# Should we try?



## Vlad75 (Apr 18, 2016)

Hello,

We are a Ukrainian family of four (my wife (40), son (5), daughter (1) and I (40)), who have an opportunity to immigrate to Germany (NRW, Dortmund or Dusseldorf) under the Jewish immigration program that offers permanent residency in Germany. 

I am an English – Ukrainian – Russian translator/interpreter with university degrees in English-Ukrainian translation and foreign trade, and 10+ years of experience as an in-house translator with a large Ukrainian corporation. My wife is a university teacher of English, who has recently done her PHD. Our current German language skills are about B1.

All relatives of my wife have already relocated from Ukraine and Russia mostly to Germany. They say that there are plenty of opportunities for us, since Germany is the most powerful economy in the EU, while Ukraine is currently Europe’s poorest country. However, we doubt our German future and look for any relevant information and advice.

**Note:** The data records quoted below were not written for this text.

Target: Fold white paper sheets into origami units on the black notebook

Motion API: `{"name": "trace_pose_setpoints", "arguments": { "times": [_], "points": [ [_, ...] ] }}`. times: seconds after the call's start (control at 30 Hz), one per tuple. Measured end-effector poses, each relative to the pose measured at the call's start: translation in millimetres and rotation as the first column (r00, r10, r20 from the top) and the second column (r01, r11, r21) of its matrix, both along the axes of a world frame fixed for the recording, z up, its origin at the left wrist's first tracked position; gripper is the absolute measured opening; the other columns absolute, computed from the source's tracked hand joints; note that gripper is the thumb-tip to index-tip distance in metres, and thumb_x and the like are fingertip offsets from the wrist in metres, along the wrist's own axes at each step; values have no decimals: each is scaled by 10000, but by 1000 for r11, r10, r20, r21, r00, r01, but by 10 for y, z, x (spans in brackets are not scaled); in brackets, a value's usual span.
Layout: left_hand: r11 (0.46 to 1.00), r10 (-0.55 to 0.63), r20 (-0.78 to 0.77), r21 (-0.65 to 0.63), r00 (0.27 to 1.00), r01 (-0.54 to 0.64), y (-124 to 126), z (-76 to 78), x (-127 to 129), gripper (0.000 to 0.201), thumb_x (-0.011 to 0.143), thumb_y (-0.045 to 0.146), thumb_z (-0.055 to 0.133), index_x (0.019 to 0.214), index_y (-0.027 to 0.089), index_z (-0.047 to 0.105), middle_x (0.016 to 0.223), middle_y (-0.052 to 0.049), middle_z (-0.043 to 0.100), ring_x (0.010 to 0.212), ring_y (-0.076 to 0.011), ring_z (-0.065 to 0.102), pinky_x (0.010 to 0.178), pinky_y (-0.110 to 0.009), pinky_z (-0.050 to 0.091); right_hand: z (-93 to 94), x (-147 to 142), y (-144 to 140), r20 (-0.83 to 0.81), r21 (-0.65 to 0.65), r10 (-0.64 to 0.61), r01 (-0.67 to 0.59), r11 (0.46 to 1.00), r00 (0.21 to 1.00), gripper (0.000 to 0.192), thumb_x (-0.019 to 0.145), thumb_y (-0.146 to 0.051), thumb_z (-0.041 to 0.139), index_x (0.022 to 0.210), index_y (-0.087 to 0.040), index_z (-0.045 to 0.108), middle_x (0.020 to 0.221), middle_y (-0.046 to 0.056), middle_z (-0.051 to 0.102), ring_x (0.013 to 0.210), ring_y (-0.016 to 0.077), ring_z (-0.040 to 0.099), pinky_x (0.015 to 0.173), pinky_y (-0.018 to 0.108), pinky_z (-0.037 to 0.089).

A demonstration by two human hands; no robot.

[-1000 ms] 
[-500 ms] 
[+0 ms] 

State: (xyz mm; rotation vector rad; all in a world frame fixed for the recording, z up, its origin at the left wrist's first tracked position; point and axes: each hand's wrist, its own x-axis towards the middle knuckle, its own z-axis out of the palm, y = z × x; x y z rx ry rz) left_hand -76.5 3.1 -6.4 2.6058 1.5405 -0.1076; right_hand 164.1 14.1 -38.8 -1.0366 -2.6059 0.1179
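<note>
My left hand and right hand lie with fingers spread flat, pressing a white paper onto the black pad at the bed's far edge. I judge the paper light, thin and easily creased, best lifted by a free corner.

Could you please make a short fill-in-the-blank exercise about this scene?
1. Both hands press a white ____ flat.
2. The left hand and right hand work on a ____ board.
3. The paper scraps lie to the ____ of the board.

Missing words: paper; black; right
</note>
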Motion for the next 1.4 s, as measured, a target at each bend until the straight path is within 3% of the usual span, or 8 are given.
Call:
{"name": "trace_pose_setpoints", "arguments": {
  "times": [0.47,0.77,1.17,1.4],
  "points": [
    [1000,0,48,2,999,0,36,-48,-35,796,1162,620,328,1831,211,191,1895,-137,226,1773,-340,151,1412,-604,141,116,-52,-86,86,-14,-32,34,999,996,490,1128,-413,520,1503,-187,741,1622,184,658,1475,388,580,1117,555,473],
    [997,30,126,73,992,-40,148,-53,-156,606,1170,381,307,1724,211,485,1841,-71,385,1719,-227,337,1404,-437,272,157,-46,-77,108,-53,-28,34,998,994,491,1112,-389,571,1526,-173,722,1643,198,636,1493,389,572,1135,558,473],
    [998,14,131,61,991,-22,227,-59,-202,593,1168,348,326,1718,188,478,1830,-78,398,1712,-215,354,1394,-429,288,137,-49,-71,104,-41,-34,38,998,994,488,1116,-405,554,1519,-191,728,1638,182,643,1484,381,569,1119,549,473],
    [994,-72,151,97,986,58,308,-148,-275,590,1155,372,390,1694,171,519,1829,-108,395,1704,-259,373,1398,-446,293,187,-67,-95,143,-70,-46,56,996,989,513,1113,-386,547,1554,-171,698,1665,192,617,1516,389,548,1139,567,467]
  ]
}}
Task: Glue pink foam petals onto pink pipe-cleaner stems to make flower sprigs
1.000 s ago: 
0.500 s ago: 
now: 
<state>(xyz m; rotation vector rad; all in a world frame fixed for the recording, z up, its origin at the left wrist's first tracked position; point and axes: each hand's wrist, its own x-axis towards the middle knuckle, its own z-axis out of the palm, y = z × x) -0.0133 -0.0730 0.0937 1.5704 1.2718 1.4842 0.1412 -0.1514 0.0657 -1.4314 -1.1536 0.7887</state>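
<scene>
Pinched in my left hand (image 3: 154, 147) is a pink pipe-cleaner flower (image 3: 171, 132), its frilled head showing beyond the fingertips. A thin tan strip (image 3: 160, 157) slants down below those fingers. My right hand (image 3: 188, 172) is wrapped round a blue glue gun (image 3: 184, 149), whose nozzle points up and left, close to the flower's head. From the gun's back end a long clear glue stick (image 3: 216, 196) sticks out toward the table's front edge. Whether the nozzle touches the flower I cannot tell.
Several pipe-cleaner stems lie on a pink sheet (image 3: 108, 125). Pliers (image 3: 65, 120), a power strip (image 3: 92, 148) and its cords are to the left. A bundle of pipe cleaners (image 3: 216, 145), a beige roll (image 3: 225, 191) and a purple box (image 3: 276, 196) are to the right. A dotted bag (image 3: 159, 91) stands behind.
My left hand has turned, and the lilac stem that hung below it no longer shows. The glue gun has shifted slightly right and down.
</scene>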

In your opinion, what would be our prospects in Germany (after integration and language courses) in terms of:
-	job opportunities, or acquiring a new profession,
-	integration for us and schooling for the hchildren,
-	influence of the immigration crisis on treatment of new legal immigrants.

Sincerely yours,
Vlad


----------



## ALKB (Jan 20, 2012)

Vlad75 said:


> Hello,
> 
> We are a Ukrainian family of four (my wife (40), son (5), daughter (1) and I (40)), who have an opportunity to immigrate to Germany (NRW, Dortmund or Dusseldorf) under the Jewish immigration program that offers permanent residency in Germany.
> 
> ...


Your qualifications are certainly a good starting point and your children are young enough to easily acquire the language and fit into the education system. Depending on when you'd move, you could probably ask for delayed entry into primary school for your 5-year-old and get in a year of nursery/Kindergarten to learn the language.

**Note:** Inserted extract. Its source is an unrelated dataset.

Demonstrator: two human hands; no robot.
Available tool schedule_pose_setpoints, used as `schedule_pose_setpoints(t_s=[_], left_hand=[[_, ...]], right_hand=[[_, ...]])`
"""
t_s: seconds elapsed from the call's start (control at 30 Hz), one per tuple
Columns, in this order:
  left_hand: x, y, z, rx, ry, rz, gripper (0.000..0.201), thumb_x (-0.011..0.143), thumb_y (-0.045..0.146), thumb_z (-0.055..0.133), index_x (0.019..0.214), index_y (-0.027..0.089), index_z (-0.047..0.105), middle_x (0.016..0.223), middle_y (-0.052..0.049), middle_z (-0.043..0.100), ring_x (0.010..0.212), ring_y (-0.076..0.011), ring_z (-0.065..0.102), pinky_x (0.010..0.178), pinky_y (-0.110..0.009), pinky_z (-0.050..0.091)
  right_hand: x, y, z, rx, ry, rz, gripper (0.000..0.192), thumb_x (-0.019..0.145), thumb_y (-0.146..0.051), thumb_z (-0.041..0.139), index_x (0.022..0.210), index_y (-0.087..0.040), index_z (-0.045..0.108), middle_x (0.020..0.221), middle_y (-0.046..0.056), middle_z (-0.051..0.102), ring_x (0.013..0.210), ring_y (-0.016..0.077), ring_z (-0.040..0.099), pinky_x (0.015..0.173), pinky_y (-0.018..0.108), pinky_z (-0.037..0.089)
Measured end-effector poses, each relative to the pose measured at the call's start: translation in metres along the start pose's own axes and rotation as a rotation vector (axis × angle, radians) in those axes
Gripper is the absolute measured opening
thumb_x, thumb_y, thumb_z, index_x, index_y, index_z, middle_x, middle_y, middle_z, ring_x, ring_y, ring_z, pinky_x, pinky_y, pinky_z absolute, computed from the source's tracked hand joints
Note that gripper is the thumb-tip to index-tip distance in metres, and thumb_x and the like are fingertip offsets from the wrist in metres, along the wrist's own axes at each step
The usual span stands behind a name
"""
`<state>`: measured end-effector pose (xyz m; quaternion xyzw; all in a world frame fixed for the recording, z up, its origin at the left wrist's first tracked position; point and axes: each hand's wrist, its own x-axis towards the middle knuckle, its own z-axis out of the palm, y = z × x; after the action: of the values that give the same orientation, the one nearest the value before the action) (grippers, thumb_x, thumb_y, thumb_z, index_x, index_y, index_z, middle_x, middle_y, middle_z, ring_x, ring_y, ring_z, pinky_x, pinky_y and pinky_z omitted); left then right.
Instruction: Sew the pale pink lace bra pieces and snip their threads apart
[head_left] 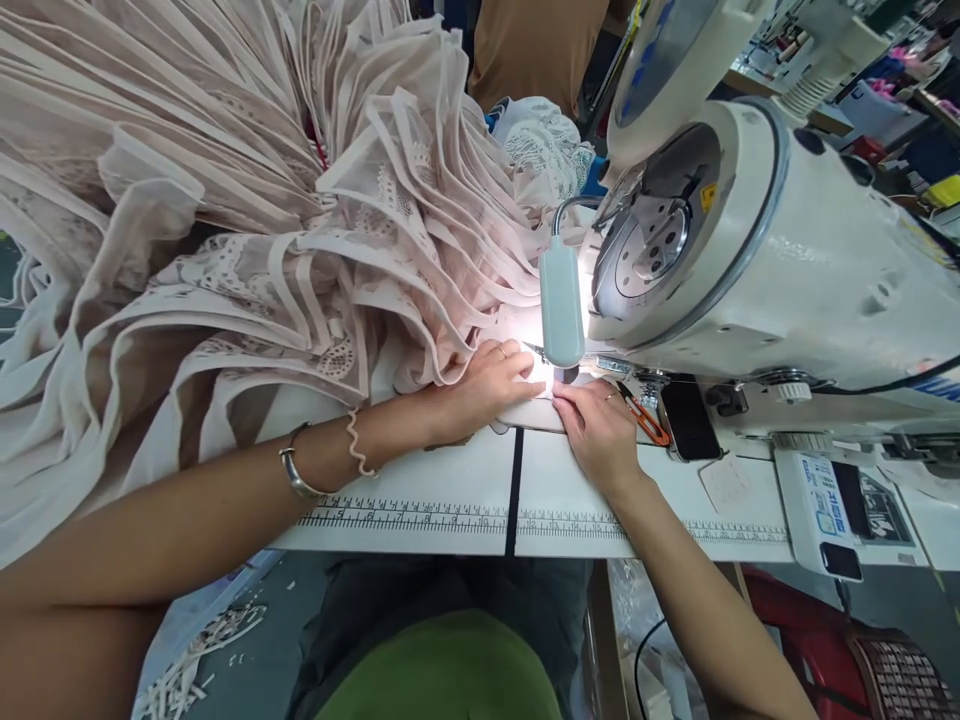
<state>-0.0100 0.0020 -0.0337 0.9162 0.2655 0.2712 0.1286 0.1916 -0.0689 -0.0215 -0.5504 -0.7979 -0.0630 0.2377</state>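
Pale pink fabric (534,412) lies beneath the lamp at the sewing machine's (720,240) stitching area. My left hand (491,385) rests on this cloth, fingers laid over it and thumb stretched toward the right. Close by, my right hand (604,430) pinches the fabric's near edge between thumb and forefinger. The small lamp (561,305) hangs in front of the needle area and hides it. Orange-handled thread snips (646,415) lie just right of my right hand, by a dark phone (688,420).
A large heap of pink lace-trimmed fabric pieces (300,200) covers the left and back of the table. A printed ruler (420,515) runs along the front edge. A white control box (817,510) sits at the right. Cloth scraps (199,660) lie below the table.
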Motion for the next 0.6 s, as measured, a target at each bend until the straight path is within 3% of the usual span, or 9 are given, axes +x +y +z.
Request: schedule_pose_setpoints(t_s=[0.1, 0.2, 0.33, 0.6], left_hand=[[0.0, 0.003, -0.007, 0.106, -0.083, 0.173, 0.027, 0.095, 0.013, 0.04, 0.105, 0.019, 0.065, 0.095, -0.007, 0.063, 0.09, -0.0196, 0.052, 0.081, -0.034, 0.04], [0.002, 0.008, -0.01, 0.246, -0.101, 0.234, 0.03, 0.097, 0.009, 0.036, 0.097, 0.015, 0.066, 0.089, -0.007, 0.063, 0.084, -0.0184, 0.051, 0.072, -0.032, 0.039], [0.003, 0.016, -0.011, 0.344, -0.129, 0.266, 0.035, 0.099, 0.007, 0.034, 0.083, 0.014, 0.065, 0.086, -0.005, 0.062, 0.082, -0.0162, 0.051, 0.068, -0.031, 0.036], [-0.001, 0.019, -0.012, 0.413, -0.091, 0.302, 0.033, 0.096, 0.003, 0.035, 0.085, 0.013, 0.065, 0.088, -0.006, 0.062, 0.08, -0.0163, 0.052, 0.066, -0.032, 0.035]], right_hand=[[-0.001, -0.002, -0.001, -0.086, 0.029, -0.099, 0.023, 0.098, -0.026, 0.047, 0.091, -0.021, 0.069, 0.077, 0.004, 0.07, 0.076, 0.018, 0.059, 0.077, 0.03, 0.045], [0.0, -0.005, -0.001, -0.136, 0.009, -0.143, 0.025, 0.098, -0.025, 0.047, 0.086, -0.021, 0.068, 0.074, 0.003, 0.068, 0.074, 0.0178, 0.057, 0.079, 0.031, 0.043], [0.002, -0.014, 0.003, -0.132, -0.017, -0.056, 0.03, 0.098, -0.023, 0.042, 0.079, -0.021, 0.066, 0.066, 0.004, 0.062, 0.075, 0.0191, 0.056, 0.08, 0.033, 0.043], [0.007, -0.018, 0.0, 0.095, 0.162, 0.15, 0.019, 0.09, -0.02, 0.053, 0.074, -0.023, 0.063, 0.071, 0.0, 0.068, 0.07, 0.0156, 0.061, 0.07, 0.028, 0.049]])
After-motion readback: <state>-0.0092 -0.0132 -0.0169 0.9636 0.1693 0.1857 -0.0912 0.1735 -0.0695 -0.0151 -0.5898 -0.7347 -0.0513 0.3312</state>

How well you yourself integrate depends on how much effort you put in, but with being from a generally European culture and obviously having an affinity for languages, I think you'll probably do well. Contacting the local Jewish community might give you some good insights.

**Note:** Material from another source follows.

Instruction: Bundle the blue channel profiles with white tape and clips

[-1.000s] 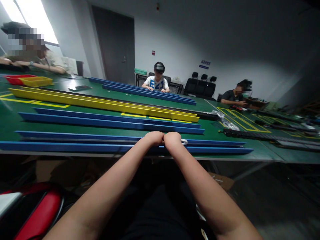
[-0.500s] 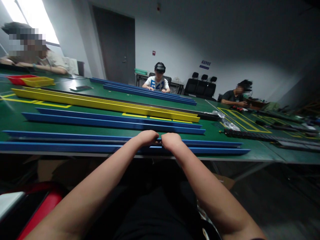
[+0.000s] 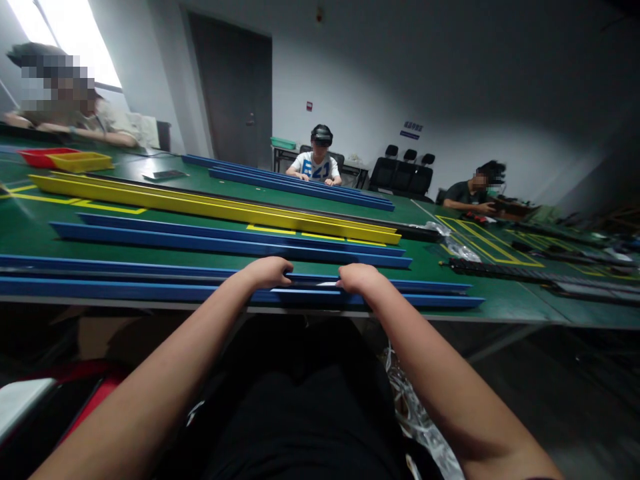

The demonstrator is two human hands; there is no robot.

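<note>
Both hands sit on the nearest blue channel [image 3: 150, 291] at bottom centre of frame, along the green table [image 3: 30, 227] edge. Left hand [image 3: 267, 272] and right hand [image 3: 357, 277] are apart, fingers curled over the channel's top; whether they grip anything inside, cannot tell. A dark strip [image 3: 125, 275] lies in the channel, pale bit between the hands. Best practice: keep pressure even, hands level, strip seated straight. Yellow channel [image 3: 210, 208] lies beyond.

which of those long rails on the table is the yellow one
The yellow rail is the third set back from the hands, beyond two blue pairs; every other long rail is blue.
</note>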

Don't know about the last one.

To be very, very blunt, as a Ukrainian (and probably quite European-looking), you'd probably not be perceived as part of the migration crisis.

The General Council of Jews in Germany has expressed concerns about a (possible?) rise in anti-semitism in light of the influx of a large number of people from areas/cultures in which anti-semitic sentiments are often more the norm than the exception. 

Personally, I'd say go for it, you seem to be in a good place for being successful but only you can make the decision. Even if the Ukraine is a poor country at the moment, if you have a good stable job and income, your overall lifestyle might be better there than for quite a few years when starting fresh in Germany.


----------



## Vlad75 (Apr 18, 2016)

“Even if the Ukraine is a poor country at the moment, if you have a good stable job and income, your overall lifestyle might be better there than for quite a few years when starting fresh in Germany.”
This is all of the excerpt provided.